The Tupperware Party that Wise popularized, a master-class in the soft sell, drove Tupperware’s sales to new heights. It also gave minimally educated and economically invisible postwar women, including some African-American women, an acceptable outlet for making their own money for their families—and for being rewarded for their efforts. With the people skills of Dale Carnegie, the looks of Doris Day, and the magnetism of Eva Peron, Wise was as popular among her many devoted followers as she was among the press, and she become the first woman to appear on the cover of BusinessWeek in 1954. Then, at the height of her success, Wise’s ascent ended as quickly as it began. Earl Tupper fired her under mysterious circumstances, wrote her out of Tupperware’s history, and left her with a pittance. He walked away with a fortune and she disappeared into history—until now.
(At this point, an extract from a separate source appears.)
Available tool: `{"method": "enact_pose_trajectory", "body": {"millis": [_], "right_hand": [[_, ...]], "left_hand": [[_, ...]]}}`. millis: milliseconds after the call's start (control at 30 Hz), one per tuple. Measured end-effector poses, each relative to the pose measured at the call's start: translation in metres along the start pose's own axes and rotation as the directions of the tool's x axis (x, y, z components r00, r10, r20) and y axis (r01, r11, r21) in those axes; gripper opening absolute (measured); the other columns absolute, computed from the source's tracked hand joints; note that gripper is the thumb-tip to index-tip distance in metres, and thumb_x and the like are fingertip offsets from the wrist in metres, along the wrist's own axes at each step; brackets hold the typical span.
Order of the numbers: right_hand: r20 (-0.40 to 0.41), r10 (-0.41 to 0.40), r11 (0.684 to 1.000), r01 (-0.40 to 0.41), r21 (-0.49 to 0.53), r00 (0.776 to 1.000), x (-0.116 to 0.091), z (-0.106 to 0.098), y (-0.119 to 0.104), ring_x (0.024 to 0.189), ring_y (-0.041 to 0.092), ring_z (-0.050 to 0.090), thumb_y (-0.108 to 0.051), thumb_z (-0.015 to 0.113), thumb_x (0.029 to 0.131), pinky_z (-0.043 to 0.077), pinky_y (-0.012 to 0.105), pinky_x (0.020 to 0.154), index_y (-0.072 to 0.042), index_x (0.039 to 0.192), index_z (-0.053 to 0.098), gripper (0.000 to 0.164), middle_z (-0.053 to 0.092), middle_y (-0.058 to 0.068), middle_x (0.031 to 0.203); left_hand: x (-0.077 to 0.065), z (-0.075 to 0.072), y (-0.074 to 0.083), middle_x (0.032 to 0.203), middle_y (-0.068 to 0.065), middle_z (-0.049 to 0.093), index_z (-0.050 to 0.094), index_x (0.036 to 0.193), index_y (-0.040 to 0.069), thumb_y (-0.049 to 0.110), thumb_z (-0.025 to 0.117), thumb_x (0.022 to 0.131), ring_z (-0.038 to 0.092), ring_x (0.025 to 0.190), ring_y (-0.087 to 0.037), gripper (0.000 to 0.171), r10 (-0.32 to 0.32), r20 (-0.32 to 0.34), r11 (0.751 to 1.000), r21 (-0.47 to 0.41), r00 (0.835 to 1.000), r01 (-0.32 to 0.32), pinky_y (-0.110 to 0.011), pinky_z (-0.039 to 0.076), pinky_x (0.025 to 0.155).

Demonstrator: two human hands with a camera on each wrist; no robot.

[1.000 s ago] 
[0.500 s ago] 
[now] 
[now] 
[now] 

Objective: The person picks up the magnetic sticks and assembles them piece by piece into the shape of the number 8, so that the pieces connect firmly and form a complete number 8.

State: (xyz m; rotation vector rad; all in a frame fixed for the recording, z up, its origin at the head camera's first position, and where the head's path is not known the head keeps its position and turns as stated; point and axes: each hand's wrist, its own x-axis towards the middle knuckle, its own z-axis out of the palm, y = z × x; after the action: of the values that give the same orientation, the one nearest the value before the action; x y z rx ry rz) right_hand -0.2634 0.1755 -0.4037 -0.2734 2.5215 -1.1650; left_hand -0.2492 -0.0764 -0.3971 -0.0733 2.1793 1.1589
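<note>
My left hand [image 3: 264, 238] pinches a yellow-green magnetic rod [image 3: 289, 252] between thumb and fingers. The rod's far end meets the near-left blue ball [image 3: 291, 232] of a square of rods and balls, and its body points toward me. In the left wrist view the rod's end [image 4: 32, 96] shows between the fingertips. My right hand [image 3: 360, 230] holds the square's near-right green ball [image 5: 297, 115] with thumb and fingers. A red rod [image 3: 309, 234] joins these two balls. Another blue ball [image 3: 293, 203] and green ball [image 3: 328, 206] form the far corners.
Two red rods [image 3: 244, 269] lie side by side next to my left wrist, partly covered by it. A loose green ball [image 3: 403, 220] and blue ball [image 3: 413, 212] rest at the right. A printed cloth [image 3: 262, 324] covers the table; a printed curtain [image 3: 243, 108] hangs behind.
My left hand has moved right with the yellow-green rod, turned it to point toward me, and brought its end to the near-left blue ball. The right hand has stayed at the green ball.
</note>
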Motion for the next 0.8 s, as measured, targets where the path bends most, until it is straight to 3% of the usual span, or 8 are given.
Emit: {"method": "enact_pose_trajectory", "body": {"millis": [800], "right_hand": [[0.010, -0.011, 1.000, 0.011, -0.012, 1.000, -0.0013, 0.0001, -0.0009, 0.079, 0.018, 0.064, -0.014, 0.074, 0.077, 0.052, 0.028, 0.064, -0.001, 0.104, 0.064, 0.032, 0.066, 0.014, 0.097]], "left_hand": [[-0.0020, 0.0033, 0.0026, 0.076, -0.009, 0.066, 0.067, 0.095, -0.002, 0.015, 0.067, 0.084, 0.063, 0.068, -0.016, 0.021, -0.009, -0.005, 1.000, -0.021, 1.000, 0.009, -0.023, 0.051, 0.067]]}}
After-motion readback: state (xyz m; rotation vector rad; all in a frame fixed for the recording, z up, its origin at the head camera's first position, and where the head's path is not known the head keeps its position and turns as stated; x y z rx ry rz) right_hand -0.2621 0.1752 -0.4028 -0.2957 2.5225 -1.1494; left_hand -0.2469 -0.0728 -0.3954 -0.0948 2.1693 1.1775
For the Love of Money: A Memoir by Sam Polk, Scribner

In 2014, a former hedge fund trader’s New York Times Sunday Review front page article about wealth addicition instantly went viral. This is his unflinching memoir about coming of age on Wall Street, fighting to overcome the ghosts of his past—and the radical new way he now defines success.
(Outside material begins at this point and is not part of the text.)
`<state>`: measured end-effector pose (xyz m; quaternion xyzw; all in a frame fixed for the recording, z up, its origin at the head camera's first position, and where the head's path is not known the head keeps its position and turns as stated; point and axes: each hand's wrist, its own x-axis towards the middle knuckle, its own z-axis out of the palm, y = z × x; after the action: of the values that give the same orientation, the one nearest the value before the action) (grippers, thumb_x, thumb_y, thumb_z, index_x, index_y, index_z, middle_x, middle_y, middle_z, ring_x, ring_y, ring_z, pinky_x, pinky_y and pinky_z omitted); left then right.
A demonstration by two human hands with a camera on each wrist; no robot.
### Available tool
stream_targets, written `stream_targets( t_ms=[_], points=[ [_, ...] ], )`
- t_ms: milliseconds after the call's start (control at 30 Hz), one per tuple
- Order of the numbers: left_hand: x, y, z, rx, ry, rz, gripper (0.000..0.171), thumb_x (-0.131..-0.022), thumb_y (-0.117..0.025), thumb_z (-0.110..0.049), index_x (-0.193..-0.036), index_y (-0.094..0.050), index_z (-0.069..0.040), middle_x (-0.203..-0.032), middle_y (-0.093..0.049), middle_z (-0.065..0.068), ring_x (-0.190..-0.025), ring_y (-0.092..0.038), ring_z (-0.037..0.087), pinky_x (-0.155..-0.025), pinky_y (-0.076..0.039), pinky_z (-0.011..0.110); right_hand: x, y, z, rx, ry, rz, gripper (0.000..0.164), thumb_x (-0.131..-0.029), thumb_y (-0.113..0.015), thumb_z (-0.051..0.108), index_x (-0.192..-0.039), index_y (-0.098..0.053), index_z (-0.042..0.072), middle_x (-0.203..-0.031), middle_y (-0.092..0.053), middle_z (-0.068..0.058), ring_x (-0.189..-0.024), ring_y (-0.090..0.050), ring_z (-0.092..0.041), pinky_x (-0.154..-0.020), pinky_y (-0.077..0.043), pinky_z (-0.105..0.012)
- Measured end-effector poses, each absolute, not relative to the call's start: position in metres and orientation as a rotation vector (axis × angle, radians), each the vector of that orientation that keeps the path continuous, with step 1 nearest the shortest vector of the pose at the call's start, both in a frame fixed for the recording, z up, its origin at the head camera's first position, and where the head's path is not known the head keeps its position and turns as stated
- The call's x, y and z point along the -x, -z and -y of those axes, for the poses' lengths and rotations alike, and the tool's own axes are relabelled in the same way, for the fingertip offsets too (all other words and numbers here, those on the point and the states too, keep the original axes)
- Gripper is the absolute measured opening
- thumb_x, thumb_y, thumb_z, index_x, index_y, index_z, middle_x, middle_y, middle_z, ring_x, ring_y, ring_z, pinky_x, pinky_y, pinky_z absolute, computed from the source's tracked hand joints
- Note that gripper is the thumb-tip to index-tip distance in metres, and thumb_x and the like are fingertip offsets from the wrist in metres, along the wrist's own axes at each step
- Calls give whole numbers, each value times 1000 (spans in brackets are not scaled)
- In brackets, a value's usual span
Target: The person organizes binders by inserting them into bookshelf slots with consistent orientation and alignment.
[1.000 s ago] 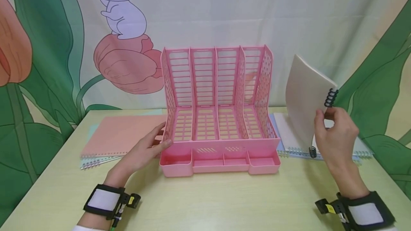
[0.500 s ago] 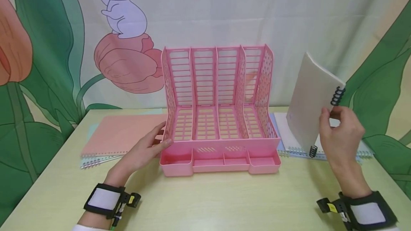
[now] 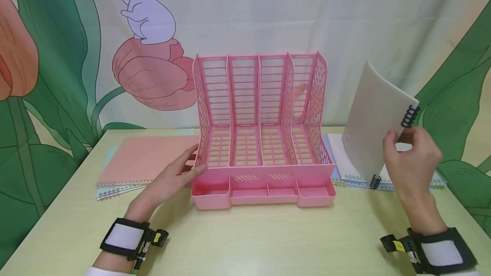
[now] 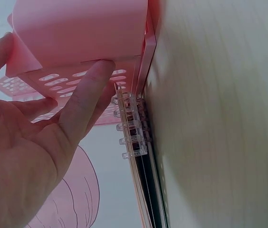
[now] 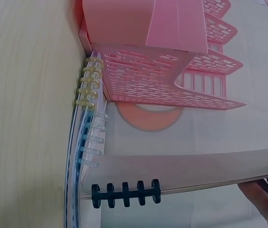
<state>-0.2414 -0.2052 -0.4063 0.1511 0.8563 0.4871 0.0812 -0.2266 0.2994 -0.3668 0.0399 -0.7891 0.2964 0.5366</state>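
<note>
A pink file organizer (image 3: 263,173) with several upright slots and a row of small front trays stands mid-table. My left hand (image 3: 168,184) holds its front left corner, thumb at the front edge and fingers along the perforated side wall (image 4: 62,83). To the right, my right hand (image 3: 412,161) pinches a pale notebook (image 3: 374,122) with black ring binding by its bound edge. The notebook stands upright, slightly bowed, above a stack of notebooks (image 3: 337,152). In the right wrist view, its black rings (image 5: 126,194) show beside the stack's clear and yellowish rings (image 5: 90,85).
Left of the organizer lies another stack, with a salmon-pink notebook (image 3: 145,161) on top and pale blue-green ones beneath. Behind the table (image 3: 261,242) hangs a cloth (image 3: 245,12) printed with flowers and a white animal.
My right hand has moved a little to the right, carrying the black-ringed notebook, whose top edge has swung right. The left hand and organizer stay in place.
</note>
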Motion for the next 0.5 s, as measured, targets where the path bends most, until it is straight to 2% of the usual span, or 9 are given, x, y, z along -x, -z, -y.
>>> stream_targets(
  t_ms=[333, 400, 500],
  points=[
    [241, 405, 205, -443, -1444, -2566, 81, -103, -61, -46, -165, -19, -17, -153, -38, 22, -126, -55, 41, -92, -57, 46, 226, 365, -304, -46, -694, 1908, 25, -92, -62, 9, -100, -65, -15, -93, -69, -29, -74, -65, -40, -72, -31, -8],
    [241, 405, 205, -442, -1443, -2566, 81, -102, -61, -47, -165, -19, -18, -153, -38, 22, -126, -55, 41, -93, -57, 46, 226, 365, -305, -9, -700, 1912, 25, -91, -64, 9, -101, -67, -14, -94, -71, -28, -72, -63, -36, -70, -31, -7],
    [240, 404, 205, -440, -1445, -2565, 81, -102, -61, -46, -166, -19, -19, -154, -38, 22, -126, -55, 41, -93, -57, 46, 227, 366, -307, 37, -695, 1930, 25, -89, -66, 8, -101, -67, -14, -95, -72, -27, -70, -59, -20, -67, -30, -7]
  ],
)
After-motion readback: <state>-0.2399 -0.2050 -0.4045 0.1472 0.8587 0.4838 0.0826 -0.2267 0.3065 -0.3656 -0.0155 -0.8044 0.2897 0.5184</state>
At just thirty years old, Sam Polk was a senior trader for one of the biggest hedge funds on Wall Street, on the verge of making it to the very top. When he was offered an annual bonus of $3.75 million, he grew angry because it was not enough. In that moment he knew he had lost himself in his obsessive pursuit of money. And he had come to loathe the culture—the shallowness, the sexism, the crude machismo—and Wall Street’s use of wealth as the sole measure of a person’s worth. He decided to walk away from it all.

For Polk, becoming a Wall Street trader was the fulfillment of his dreams. But in reality it was just the culmination of a life of addictive and self-destructive behaviors, from overeating, to bulimia, to alcohol and drug abuse. His obsessive pursuit of money papered over years of insecurity and emotional abuse. Making money was just the latest attempt to fill the void left by his narcisstic and emotionally unavailable father.

As in Liar’s Poker, Polk brings readers into the rarefied world of Wall Street trading floors, capturing the modern frustrations of young graduates drawn to Wall Street. Raw, vivid, and immensely readable, For the Love of Money explores the birth of a young hedge fund trader, his disillusionment, and the radical new way he has come to define success.